# Exercise requirements:
Retype, word for word, each line between the lines holding "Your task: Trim" and "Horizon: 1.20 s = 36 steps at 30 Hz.", inclusive, and leave the rest of the data alone.

# Given data:
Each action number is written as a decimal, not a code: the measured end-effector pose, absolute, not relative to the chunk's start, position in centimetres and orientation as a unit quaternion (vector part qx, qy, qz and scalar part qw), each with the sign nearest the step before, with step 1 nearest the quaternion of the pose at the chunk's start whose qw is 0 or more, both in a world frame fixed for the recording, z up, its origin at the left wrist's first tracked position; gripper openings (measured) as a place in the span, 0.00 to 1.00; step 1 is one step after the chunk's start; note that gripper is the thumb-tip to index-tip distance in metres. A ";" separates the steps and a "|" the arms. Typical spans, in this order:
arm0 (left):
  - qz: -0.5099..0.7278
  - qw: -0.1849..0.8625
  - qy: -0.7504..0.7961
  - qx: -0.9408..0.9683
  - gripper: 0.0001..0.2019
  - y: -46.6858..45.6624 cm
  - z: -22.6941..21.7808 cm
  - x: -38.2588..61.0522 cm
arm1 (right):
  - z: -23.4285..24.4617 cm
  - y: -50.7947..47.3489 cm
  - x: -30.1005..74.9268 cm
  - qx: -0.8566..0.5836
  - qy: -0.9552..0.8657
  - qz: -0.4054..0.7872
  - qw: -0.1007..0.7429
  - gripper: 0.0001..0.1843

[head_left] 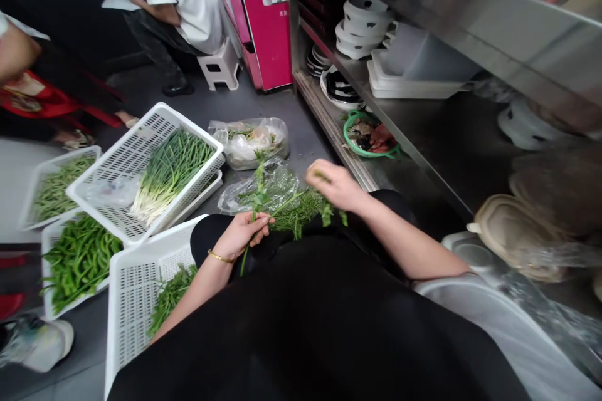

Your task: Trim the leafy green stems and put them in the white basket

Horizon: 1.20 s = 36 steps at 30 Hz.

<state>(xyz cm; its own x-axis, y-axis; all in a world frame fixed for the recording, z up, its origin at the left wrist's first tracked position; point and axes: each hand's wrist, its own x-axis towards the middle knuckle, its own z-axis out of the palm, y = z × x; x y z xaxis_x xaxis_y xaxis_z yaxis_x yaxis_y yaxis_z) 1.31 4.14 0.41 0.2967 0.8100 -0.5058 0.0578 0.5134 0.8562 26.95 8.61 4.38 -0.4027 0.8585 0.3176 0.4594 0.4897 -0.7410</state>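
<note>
My left hand [242,230], with a gold bangle at the wrist, pinches a sprig of leafy greens [259,194] upright in front of my lap. To its right my right hand [337,185] is curled closed, slightly blurred, with a bit of green stem showing at its fingers and leaves hanging just below. Between and beyond the hands lies a heap of the same greens [301,212] on a clear plastic bag [231,198]. By my left forearm, a white slotted basket [126,282] holds more leafy greens [173,294].
On the left are baskets of scallions [174,169], green peppers [82,257] and green beans [63,187]. A filled plastic bag [256,143] lies ahead. Steel shelving [409,144] runs along the right, above a green colander [369,135]. A white-lined bin [489,313] stands at my right elbow. People are nearby.
</note>
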 end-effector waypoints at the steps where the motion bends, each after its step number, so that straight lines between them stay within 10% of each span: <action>1: 0.269 0.695 0.519 0.418 0.15 4.3 0.5 1.6 | 4.4 8.4 25.9 -0.389 -0.848 0.227 0.279 0.12; 7: 0.232 0.728 0.483 0.428 0.13 4.3 0.7 2.6 | 2.7 8.2 22.1 -0.239 -0.952 0.187 0.036 0.11; 15: 0.315 0.782 0.481 0.241 0.09 5.4 -1.4 0.6 | 3.0 10.2 29.0 -0.401 -0.611 0.492 0.472 0.21; 24: 0.293 0.745 0.485 0.351 0.06 6.7 -2.1 3.7 | 3.0 9.0 22.0 -0.343 -0.888 0.243 0.186 0.11; 36: 0.173 0.694 0.502 0.485 0.19 5.2 0.6 1.9 | 2.4 11.0 24.2 -0.397 -0.912 0.096 0.046 0.11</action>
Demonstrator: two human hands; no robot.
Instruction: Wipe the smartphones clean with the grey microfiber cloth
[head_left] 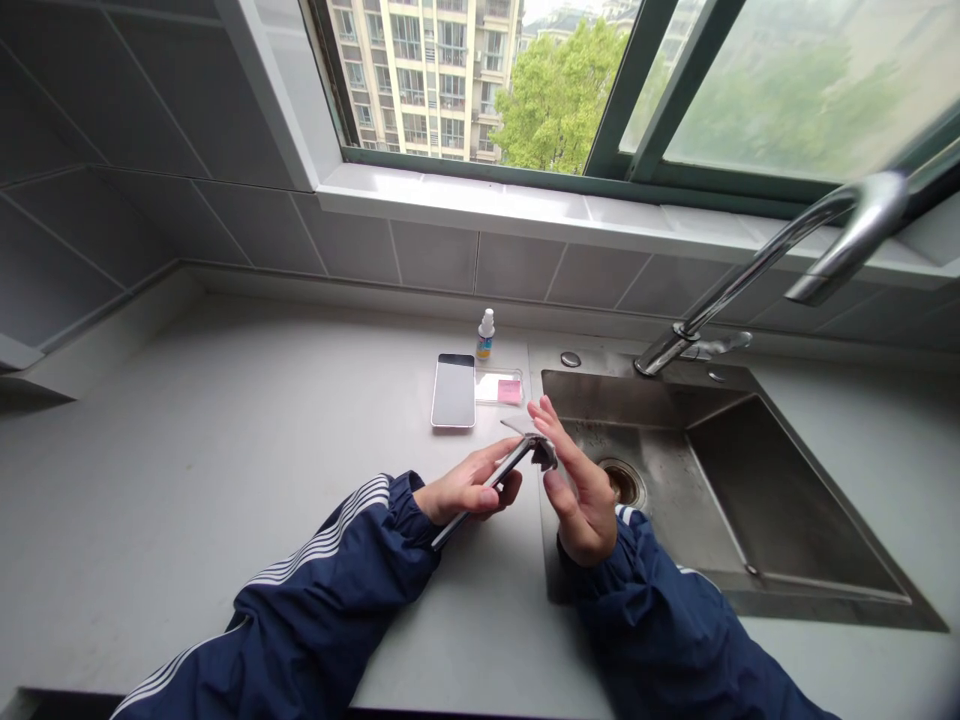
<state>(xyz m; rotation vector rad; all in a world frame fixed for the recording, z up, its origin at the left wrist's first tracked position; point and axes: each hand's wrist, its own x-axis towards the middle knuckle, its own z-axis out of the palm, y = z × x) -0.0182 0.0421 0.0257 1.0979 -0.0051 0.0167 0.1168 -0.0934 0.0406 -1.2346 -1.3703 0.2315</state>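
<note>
My left hand point(465, 488) is closed around a thin dark phone point(491, 482), held edge-on and tilted above the grey counter point(225, 470). My right hand point(577, 490) presses a small grey cloth point(541, 447) against the phone's far end, thumb and forefinger pinched, the other fingers stretched out. Beyond them a second phone point(454, 390) lies flat on the counter, screen up. Beside it lies a clear film or packet with a pink tab point(501, 388), and a small white dropper bottle point(485, 335) stands behind it.
A steel sink point(720, 480) is set into the counter at right, with a drain point(622, 482) and a curved tap point(795, 245) above. Grey wall tiles and a window sill point(525, 205) run along the back.
</note>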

# Written solution:
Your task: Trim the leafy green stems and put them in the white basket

Horizon: 1.20 s = 36 steps at 30 Hz.

The answer given above is the complete response.